日本人と中国人の「食事をご馳走する」という言葉の違い

中国人の考える「ご馳走する」

日本人と中国人では、「ご馳走する」という言葉に対する受け取り方が違います。異文化ゆえの誤解が生じやすいポイントなどを紹介します。

日本語と中国語で「食事をご馳走する」の意味するところ

日本語で「ご馳走する」とは「人を食事に招待すること」、または一緒に外食して「人におごること」です。中国語ではこれを“请客”と言い、日本語と同様「人を食事に招待すること」という意味と、食べ物に限らず「おごる」、つまり相手がお金を払って何かを買う時、自分が相手のためにお金を出すことも意味します。

20年ほど前ある親戚の集まりで、息子が軽自動車に乗って現れたのを見てその父親が「なんだ、軽か…」と馬鹿にしたように言ったのを耳にしましたので、日本人にも車をステータスシンボルにした時代があったのでしょう。

だったら別に異文化と言うほどではないと思われるかもしれませんが、実はけっこう大きな違いがあって誤解を招くことがあります。

日本人が「ご馳走する」と言う時

上記の誤解は、日本人が中国人に“请客”と言う時に発生しがちです。

ほぼ同じ意味なのになぜ?

日本人は「人を食事に招待する」時「ご馳走する」と言うでしょうか。普通は言いません。

自宅に招く時は「バーベキューするからうちに来ない?」とか「子供の誕生会をやるのでぜひ来てください」とか別な言い方をするでしょう。第一人を家に招くというのは、独身ならともかく家族を持つとそうあることではありません。そういう特別な場合に「ご馳走しますから来てください」とはほとんど言いません。たとえ「ご馳走」であったとしても、そういう言い方はおこがましい感じがしますし、相手が「ご馳走」だと感じてくれるかどうかもわからないから避けます。

では外食の場合はどうでしょうか。

「明日は祖父の誕生パーティを〇〇ホテルでやるんだけど、ぜひあなたも来て!」

こんな言い方になるのでは?

「今晩家族で中華街に北京ダック食べにいくんだけど君も来ない?ご馳走するよ」

こんな言い方ならあるかもしれませんが、この時の「ご馳走する」は「人におごる」方の意味です。

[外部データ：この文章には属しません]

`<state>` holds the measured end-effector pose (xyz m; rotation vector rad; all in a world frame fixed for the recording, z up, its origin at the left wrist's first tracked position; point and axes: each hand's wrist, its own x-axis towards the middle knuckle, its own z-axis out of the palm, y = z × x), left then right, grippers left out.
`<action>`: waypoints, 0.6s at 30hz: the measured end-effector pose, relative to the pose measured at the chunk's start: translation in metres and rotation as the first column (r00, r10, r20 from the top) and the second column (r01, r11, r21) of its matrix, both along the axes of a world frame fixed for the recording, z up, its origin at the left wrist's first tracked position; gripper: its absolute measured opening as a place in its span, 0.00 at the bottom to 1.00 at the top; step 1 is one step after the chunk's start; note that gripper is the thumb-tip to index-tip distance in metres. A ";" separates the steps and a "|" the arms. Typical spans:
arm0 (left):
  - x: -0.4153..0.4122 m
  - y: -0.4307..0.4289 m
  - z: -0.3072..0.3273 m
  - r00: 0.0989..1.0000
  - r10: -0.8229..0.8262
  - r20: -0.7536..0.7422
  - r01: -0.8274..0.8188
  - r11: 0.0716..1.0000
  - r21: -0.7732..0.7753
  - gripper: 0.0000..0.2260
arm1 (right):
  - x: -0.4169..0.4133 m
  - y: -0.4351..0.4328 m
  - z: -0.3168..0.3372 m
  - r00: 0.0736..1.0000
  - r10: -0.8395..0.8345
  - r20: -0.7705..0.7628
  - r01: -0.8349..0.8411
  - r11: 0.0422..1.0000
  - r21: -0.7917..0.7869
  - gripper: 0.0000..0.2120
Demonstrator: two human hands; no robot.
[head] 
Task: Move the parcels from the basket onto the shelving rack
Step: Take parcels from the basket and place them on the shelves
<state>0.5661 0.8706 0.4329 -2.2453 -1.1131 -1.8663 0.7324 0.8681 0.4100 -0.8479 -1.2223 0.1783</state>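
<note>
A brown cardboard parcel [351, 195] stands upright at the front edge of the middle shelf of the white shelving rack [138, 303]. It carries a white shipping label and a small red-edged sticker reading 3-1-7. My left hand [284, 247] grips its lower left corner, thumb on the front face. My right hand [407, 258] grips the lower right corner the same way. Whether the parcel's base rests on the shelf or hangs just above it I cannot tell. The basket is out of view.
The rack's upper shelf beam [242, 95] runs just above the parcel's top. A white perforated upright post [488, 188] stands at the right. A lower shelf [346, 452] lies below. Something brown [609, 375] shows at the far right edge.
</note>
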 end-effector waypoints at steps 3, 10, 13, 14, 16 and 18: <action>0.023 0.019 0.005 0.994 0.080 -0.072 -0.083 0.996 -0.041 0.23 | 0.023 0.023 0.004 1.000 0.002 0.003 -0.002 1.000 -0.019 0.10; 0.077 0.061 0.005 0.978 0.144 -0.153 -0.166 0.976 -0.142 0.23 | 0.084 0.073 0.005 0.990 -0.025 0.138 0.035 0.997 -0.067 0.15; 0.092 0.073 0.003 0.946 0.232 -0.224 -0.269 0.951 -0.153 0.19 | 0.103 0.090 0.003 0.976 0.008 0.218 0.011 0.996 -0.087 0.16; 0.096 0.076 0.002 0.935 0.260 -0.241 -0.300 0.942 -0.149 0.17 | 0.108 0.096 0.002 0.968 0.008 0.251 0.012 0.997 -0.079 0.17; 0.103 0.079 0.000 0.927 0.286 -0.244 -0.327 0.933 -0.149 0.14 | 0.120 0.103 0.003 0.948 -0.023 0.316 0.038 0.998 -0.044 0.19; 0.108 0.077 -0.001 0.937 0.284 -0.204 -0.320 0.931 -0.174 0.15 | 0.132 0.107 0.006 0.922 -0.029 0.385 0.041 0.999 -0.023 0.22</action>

つまり日本人が人に「ご馳走する」と言う時は「人におごる」という意味で使うことがほとんどなのです。

中国人が“请客”と言う時

一方中国人が“请客”と言う時は両方の意味があります。日本語と同様「ここは僕が支払うよ」という意味で“请客”を使うこともあれば、「食事に招く」という意味で“请客”と言うこともあります。

「ご馳走する」と“请客”がすれ違う時

それではどういう時に誤解が発生するかというと…

中国人が「食事に招く」という意味で“请客”と言う時は、その言葉に「テーブル一杯にはみ出るほどのご馳走を用意する」という含意があります。

日本語の「ご馳走」にも「豪華な料理」という意味はありますが、先に挙げたように「ご馳走する」という言葉は、「豪華な料理をふるまう」というような、中国語の“请客”のような含意を持つ場面ではほとんど使いません。別の言い方をするのです。

そうすると日本人は単に「この場は自分が持つ」「この程度の安い料理でも自分が払う」の意味なら“请客”という言葉が使えると思い、「どんな料理でも自分が支払うなら」「どんな料理でもただで食べさせてあげるなら」“请客”と言えると思ってしまうのです。

ところが友人を食事に招待する時“请客”という言葉を使うとそれは「テーブル一杯のアツアツの大ご馳走」という意味として中国人に伝わります。そこでそういう料理ではなかった場合、相手はがっかりする…くらいならいいのですが「この人すごいケチ!」と思われたりします。せっかく自腹を切ったのにそれはないだろう…と思うかもしれませんが、言葉とはそれが含意するイメージとともに伝わるものです。

逆に言うと中国人が食事に招待するという意味で“请客”と言ったら期待して大丈夫。そう言ったのにショボイ料理でしたらそれは正真正銘「ケチな人」です。でも中国人は何より面子を大事にしますのでまずそんなことにはなりません。